Jika menurut ketentuan perundang-undangannya, pernikahan harus dicatat. Namun kausalitas terjadinya isbat nikah ini harus lebih rasional dan prosesnya harus benar-benar diperhatikan agar masyarakat tidak menggampangkan prosedur ini, khawatirnya nanti akan mencederai hukum positif yang berlaku di masyarakat.
Sebab walaupun isbat nikah adalah sebuah solusi tetapi permasalahan yang mendasarinya seperti hamil diluar nikah, poligami, dan lain lain jangan dianggap kebiasaan atau hal yang harus dinormalisasikan. Masyarakat tentu nantinya tidak akan ada rasa segan untuk melangsungkan pernikahan sirri.
Karena ada isbat nikah tadi yang dianggap sebagai jalan keluarnya. Penulis merasa isbat nikah ini adalah sebuah solusi yang harus tetap ada pada jalurnya, Untuk itu, Pengadilan Agama diharapkan lebih selektif dalam menangani berkas permohonan isbat nikah, dan dilakukan penegasan kembali terkait aturan pelaksanaan isbat nikah ini, jangan hanya semata semata dilakukan karena ada desakan dari para pihak pemohon.

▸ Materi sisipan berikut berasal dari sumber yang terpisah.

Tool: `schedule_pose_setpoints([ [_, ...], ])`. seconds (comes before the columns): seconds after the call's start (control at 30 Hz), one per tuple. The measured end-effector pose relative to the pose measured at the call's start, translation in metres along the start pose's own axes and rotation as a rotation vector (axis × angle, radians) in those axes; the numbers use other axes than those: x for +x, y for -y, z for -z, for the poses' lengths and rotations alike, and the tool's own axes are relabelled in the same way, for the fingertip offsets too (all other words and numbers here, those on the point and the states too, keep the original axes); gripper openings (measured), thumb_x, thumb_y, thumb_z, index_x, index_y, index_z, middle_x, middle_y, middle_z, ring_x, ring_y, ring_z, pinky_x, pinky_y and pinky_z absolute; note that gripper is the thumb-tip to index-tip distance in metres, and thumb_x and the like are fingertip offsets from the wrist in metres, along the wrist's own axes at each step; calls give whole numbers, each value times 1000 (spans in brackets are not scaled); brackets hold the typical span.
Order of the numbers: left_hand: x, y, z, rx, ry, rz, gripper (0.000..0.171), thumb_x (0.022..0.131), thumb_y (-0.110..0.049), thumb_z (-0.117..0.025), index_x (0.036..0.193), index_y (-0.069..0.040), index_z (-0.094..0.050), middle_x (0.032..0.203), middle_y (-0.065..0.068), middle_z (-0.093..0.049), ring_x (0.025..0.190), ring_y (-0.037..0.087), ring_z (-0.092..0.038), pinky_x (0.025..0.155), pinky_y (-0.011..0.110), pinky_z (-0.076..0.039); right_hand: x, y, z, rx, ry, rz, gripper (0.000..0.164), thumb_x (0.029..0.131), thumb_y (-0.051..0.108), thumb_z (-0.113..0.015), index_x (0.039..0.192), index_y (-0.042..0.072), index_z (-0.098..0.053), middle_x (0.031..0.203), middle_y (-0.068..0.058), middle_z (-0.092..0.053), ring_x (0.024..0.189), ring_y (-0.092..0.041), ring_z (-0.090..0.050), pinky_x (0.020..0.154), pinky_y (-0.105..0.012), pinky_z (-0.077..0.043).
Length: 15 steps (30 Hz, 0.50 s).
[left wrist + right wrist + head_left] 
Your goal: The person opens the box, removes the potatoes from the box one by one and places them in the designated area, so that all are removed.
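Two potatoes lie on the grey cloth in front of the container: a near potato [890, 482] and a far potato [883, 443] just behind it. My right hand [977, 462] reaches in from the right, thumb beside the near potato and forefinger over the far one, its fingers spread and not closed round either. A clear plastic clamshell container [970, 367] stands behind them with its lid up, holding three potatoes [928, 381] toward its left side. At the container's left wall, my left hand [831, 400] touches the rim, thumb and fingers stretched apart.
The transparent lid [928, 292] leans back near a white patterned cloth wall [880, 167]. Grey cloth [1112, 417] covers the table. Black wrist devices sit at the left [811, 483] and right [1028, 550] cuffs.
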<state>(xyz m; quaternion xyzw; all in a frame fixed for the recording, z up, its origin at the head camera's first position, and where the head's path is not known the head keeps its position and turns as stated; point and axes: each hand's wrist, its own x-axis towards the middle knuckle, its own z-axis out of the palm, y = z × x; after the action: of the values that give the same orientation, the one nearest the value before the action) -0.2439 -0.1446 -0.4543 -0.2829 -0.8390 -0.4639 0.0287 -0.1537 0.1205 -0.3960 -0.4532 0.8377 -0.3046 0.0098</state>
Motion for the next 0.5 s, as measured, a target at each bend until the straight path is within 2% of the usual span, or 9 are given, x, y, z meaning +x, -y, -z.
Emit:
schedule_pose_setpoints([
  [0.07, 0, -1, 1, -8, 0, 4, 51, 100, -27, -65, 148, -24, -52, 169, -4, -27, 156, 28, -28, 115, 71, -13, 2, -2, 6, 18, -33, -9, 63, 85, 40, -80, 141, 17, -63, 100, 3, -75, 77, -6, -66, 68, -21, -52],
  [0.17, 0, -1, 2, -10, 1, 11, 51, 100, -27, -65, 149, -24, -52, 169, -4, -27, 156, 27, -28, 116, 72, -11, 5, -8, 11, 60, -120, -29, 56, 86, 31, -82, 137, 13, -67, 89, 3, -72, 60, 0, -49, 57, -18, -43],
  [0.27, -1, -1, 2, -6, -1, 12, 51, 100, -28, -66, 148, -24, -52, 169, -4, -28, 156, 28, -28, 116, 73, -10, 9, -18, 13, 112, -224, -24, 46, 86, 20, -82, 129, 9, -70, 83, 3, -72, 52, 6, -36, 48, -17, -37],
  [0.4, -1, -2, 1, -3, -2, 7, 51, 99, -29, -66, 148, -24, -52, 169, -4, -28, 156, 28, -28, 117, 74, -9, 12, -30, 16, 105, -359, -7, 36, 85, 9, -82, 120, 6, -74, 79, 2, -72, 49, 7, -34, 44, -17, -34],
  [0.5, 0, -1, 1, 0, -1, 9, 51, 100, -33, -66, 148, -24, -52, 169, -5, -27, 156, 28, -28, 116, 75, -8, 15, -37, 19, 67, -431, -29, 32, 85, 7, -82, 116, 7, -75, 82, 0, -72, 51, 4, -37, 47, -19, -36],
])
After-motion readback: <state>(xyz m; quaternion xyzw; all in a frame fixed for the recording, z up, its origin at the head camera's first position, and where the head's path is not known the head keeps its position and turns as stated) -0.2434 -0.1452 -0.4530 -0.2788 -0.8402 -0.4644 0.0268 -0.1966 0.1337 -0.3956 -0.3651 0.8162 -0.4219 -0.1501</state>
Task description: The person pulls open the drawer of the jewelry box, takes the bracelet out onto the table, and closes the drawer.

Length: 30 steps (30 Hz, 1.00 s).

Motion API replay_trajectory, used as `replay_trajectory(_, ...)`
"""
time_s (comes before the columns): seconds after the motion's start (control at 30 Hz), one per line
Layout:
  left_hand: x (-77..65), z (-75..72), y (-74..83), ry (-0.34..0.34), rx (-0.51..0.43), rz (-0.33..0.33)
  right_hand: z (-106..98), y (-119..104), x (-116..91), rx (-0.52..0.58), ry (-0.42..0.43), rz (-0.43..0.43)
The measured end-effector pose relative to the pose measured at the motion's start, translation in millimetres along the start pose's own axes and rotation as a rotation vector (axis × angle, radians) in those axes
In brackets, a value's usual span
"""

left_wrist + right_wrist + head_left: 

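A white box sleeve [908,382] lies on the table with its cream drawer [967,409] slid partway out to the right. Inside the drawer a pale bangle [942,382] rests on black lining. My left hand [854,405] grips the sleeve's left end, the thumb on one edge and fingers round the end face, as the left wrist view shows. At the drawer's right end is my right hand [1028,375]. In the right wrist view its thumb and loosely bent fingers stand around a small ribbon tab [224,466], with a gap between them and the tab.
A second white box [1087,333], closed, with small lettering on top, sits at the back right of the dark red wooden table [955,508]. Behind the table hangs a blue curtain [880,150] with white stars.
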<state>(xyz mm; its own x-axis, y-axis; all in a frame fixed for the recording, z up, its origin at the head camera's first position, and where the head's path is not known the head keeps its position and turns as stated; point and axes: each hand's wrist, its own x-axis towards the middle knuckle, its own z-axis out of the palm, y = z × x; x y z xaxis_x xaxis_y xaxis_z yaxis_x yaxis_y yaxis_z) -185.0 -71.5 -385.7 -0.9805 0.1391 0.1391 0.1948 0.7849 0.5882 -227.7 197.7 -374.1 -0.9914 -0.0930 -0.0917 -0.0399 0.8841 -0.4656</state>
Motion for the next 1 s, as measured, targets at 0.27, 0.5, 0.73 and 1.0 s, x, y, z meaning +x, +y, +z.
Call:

Selain itu tak kalah pentingnya, orang awam sekalipun mulai harus diedukasi tentang pernikahan ini, tentang tata cara prosedur pernikahan, agar nantinya hal seperti ini kedepannya tidak banyak terjadi. Karena memang pendidikan pernikahan di negara kita masih dianggap tabu, padahal saat menginjak masa peralihan anak menuju remaja, diharapkan mereka sudah paham tentang hal hal terkait pernikahan.